## Task item
With the pictures left out, write every entry down exactly.

## Extracted information

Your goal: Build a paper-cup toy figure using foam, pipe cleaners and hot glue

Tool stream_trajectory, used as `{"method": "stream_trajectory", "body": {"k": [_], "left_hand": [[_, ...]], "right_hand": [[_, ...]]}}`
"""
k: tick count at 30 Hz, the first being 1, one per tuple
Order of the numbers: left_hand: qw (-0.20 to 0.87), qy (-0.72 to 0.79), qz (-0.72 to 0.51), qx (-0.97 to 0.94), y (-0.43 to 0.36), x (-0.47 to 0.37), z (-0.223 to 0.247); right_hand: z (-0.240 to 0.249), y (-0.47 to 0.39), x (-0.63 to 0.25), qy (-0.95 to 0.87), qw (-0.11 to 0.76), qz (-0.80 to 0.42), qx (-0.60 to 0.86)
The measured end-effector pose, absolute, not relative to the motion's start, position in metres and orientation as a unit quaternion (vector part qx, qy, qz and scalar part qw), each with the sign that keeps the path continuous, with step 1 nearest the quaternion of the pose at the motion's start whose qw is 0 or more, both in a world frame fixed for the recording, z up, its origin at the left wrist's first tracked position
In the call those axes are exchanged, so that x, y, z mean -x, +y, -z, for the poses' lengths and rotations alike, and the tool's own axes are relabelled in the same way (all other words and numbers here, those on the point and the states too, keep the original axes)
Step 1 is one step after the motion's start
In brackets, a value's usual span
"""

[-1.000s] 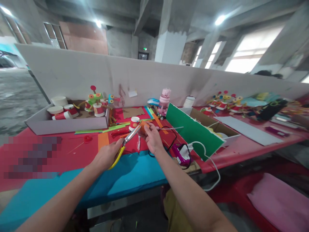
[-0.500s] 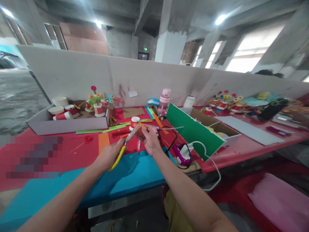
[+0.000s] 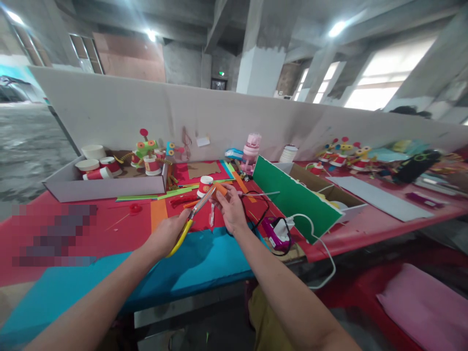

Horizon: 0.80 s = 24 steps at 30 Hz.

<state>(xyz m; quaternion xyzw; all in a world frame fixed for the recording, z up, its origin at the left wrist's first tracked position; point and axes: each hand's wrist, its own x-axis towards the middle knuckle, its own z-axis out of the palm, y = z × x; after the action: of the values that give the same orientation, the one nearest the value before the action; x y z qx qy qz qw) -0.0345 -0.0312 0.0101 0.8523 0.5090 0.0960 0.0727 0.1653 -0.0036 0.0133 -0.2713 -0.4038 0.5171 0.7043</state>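
My left hand (image 3: pixel 171 235) is closed round the yellow handles of a pair of scissors (image 3: pixel 201 204), whose blades point up and right. The blade tips meet the edge of a small orange paper piece (image 3: pixel 220 190). That piece is pinched between the fingers of my right hand (image 3: pixel 231 207). Just behind the blades, a red and white paper cup (image 3: pixel 204 185) stands upside down. An orange strip (image 3: pixel 158 214) lies on the red table covering to the left, and blue cloth (image 3: pixel 193 263) covers the front edge below my hands.
At the left back, a white box (image 3: pixel 106 188) holds cups and a cup figure. Right of my hands are a purple power strip (image 3: pixel 277 234) with cables and a green-sided box (image 3: pixel 292 197). A pink bottle (image 3: pixel 252 152) stands behind. More cup figures (image 3: pixel 340 152) are at the right back.
The orange piece and my right hand have shifted slightly to the right, and the cup behind shows more. My left hand still grips the scissors.
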Motion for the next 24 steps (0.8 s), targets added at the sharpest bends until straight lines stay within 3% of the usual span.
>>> {"method": "stream_trajectory", "body": {"k": [24], "left_hand": [[0.035, 0.502, -0.108, -0.857, -0.026, 0.039, 0.001]], "right_hand": [[-0.014, -0.007, -0.163, -0.396, 0.697, -0.543, 0.25]]}}
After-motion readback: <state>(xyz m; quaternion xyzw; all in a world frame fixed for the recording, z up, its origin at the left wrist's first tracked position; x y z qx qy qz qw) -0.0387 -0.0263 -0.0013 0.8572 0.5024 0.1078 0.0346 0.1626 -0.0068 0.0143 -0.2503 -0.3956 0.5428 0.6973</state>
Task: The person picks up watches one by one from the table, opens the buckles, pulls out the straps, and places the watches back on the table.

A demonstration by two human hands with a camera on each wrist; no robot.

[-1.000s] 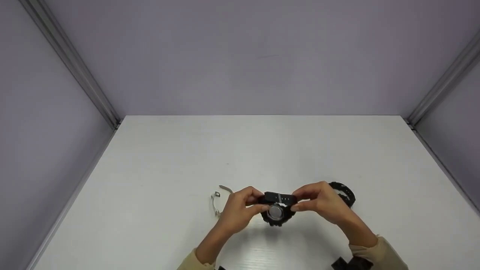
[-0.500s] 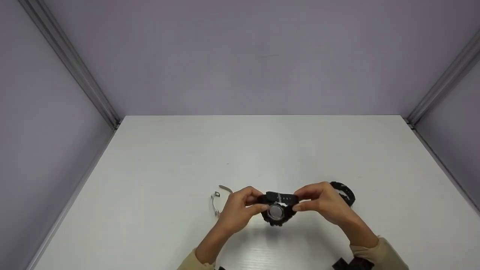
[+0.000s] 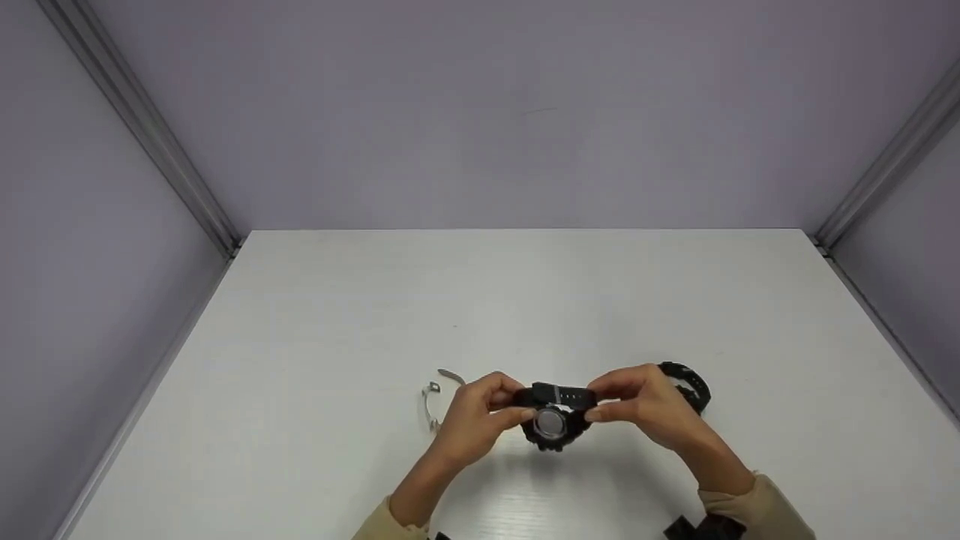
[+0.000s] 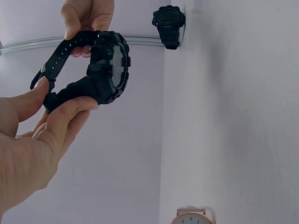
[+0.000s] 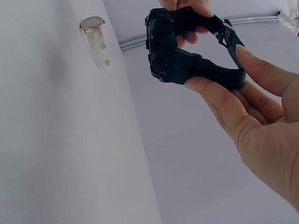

## Expected output
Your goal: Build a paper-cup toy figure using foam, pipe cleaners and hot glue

Tool stream_trajectory, used as `{"method": "stream_trajectory", "body": {"k": [_], "left_hand": [[_, ...]], "right_hand": [[_, ...]]}}`
"""
k: tick count at 30 Hz, the first being 1, one per tuple
Order of the numbers: left_hand: qw (-0.20 to 0.87), qy (-0.72 to 0.79), qz (-0.72 to 0.51), qx (-0.97 to 0.94), y (-0.43 to 0.36), x (-0.47 to 0.37), z (-0.223 to 0.247); right_hand: z (-0.240 to 0.249), y (-0.47 to 0.39), x (-0.63 to 0.25), qy (-0.95 to 0.87), qw (-0.11 to 0.76), qz (-0.80 to 0.42), qx (-0.60 to 0.86)
The measured end-effector pose, absolute, not relative to the motion's start, position in metres and orientation as a unit quaternion (vector part qx, qy, qz and scalar part qw), each with the sign that keeps the path continuous, with step 1 nearest the quaternion of the pose at the motion's start whose qw is 0 or more, both in a world frame fixed for the recording, z up, its origin at the left wrist's first tracked position
In the call those axes are exchanged, so that x, y, z mean -x, +y, -z, for the poses' lengths and rotations alike, and the tool's own axes are relabelled in the same way (all other words and numbers here, those on the point and the states too, keep the original axes)
Step 1 is one step after the motion's start
In brackets, a value's usual span
"""

[-1.000s] 
[-0.500s] 
[+0.000s] 

Horizon: 0.80 s = 24 steps at 30 Hz.

<state>(xyz m; quaternion xyzw; all in a world frame fixed for the recording, z up, its origin at the left wrist's first tracked position; point and axes: each hand's wrist, its own x-axis towards the middle knuckle, its own z-axis out of the palm, y = z × x; after the action: of the values that give the same orientation, the one nearest the value before the action; x y z qx qy qz qw) -0.0345 -0.0312 0.0101 0.8523 0.5090 0.0960 0.0727 0.1653 -0.0036 0.0133 -0.2713 -0.4038 0.5171 0.7043</state>
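My left hand (image 3: pixel 171 235) is closed round the yellow handles of a pair of scissors (image 3: pixel 201 204), whose blades point up and right. The blade tips meet the edge of a small orange paper piece (image 3: pixel 220 190). That piece is pinched between the fingers of my right hand (image 3: pixel 231 207). Just behind the blades, a red and white paper cup (image 3: pixel 204 185) stands upside down. An orange strip (image 3: pixel 158 214) lies on the red table covering to the left, and blue cloth (image 3: pixel 193 263) covers the front edge below my hands.
At the left back, a white box (image 3: pixel 106 188) holds cups and a cup figure. Right of my hands are a purple power strip (image 3: pixel 277 234) with cables and a green-sided box (image 3: pixel 292 197). A pink bottle (image 3: pixel 252 152) stands behind. More cup figures (image 3: pixel 340 152) are at the right back.
The orange piece and my right hand have shifted slightly to the right, and the cup behind shows more. My left hand still grips the scissors.
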Motion for the next 24 steps (0.8 s), targets added at the sharpest bends until straight lines stay within 3% of the usual span.
>>> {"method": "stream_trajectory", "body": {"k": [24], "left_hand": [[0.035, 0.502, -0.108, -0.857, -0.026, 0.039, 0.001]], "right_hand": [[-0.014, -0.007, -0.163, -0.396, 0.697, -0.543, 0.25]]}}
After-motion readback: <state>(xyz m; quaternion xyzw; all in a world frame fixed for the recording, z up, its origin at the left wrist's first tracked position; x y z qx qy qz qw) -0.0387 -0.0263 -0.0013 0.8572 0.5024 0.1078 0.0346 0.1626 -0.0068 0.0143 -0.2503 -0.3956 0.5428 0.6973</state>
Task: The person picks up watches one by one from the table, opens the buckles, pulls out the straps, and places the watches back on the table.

A demonstration by two human hands with a camera on each wrist; no robot.

[-1.000s] 
[-0.500s] 
[+0.000s] 
[+0.000s] 
[+0.000s] 

What this exercise required is now done.